* [What this task involves] Lines of the listing below that contain the string "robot" are to be returned.

▬▬▬

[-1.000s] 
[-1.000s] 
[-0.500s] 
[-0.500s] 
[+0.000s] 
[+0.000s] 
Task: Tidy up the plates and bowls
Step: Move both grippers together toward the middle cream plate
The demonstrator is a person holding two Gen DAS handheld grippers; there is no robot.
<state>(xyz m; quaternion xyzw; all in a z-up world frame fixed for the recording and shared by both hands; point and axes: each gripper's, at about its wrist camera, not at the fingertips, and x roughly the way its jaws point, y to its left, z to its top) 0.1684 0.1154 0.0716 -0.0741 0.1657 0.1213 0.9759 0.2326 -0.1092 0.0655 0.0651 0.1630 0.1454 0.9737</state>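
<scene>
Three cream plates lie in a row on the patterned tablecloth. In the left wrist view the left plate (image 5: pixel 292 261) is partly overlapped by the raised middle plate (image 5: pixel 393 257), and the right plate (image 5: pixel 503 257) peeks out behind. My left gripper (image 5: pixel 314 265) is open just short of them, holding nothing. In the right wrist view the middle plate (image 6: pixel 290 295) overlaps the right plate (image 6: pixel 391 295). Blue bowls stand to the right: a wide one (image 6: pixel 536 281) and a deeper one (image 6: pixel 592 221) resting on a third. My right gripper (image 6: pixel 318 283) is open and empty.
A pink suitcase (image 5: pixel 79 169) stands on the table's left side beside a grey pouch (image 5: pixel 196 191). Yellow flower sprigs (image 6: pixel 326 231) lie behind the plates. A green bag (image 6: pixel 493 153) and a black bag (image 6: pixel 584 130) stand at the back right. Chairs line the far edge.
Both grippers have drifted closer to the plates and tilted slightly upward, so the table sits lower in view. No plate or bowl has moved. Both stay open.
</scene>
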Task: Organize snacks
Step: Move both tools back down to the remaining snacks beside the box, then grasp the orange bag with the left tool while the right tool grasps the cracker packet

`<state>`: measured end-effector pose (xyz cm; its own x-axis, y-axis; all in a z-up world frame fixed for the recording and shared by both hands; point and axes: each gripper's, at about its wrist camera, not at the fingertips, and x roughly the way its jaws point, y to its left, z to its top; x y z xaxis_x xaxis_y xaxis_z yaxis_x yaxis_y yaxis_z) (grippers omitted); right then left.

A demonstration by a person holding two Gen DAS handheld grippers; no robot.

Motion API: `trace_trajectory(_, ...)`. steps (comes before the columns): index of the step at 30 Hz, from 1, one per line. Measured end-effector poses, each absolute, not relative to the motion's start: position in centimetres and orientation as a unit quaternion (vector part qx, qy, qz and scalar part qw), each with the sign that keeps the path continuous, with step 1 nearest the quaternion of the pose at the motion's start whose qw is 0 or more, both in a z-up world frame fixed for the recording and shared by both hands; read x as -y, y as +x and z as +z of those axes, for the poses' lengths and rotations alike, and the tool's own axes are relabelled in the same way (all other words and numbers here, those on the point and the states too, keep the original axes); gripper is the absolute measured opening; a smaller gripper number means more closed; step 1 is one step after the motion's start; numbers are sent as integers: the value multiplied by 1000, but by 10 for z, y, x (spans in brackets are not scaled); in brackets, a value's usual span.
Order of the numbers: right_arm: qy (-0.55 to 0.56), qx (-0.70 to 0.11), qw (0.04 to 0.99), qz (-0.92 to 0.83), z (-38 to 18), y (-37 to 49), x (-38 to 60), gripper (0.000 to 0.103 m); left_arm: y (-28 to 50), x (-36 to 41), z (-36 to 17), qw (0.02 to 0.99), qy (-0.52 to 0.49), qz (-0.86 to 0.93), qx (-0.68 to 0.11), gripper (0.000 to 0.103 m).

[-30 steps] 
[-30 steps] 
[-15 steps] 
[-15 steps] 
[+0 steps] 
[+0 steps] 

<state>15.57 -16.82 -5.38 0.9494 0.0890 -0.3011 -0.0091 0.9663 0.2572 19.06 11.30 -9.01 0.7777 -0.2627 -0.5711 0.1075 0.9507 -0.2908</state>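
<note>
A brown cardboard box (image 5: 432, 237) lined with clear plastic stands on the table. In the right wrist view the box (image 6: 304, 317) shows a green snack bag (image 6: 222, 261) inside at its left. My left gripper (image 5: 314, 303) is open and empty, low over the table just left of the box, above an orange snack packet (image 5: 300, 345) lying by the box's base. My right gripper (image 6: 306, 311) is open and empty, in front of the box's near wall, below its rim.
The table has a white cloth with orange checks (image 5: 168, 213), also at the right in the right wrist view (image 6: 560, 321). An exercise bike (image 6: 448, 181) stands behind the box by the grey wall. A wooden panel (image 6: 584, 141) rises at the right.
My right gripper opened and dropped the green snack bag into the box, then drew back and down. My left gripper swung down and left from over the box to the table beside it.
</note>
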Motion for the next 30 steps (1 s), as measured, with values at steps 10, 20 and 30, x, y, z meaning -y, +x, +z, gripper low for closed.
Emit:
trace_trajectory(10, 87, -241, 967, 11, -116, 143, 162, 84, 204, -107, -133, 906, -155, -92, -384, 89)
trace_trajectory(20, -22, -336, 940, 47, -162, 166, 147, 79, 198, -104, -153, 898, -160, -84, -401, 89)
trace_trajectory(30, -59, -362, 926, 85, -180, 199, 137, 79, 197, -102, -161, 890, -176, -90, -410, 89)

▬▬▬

* [Result for this task]
The demonstrator is a person holding two Gen DAS handheld grippers; there is no robot.
A demonstration by a person holding two Gen DAS handheld grippers; no robot.

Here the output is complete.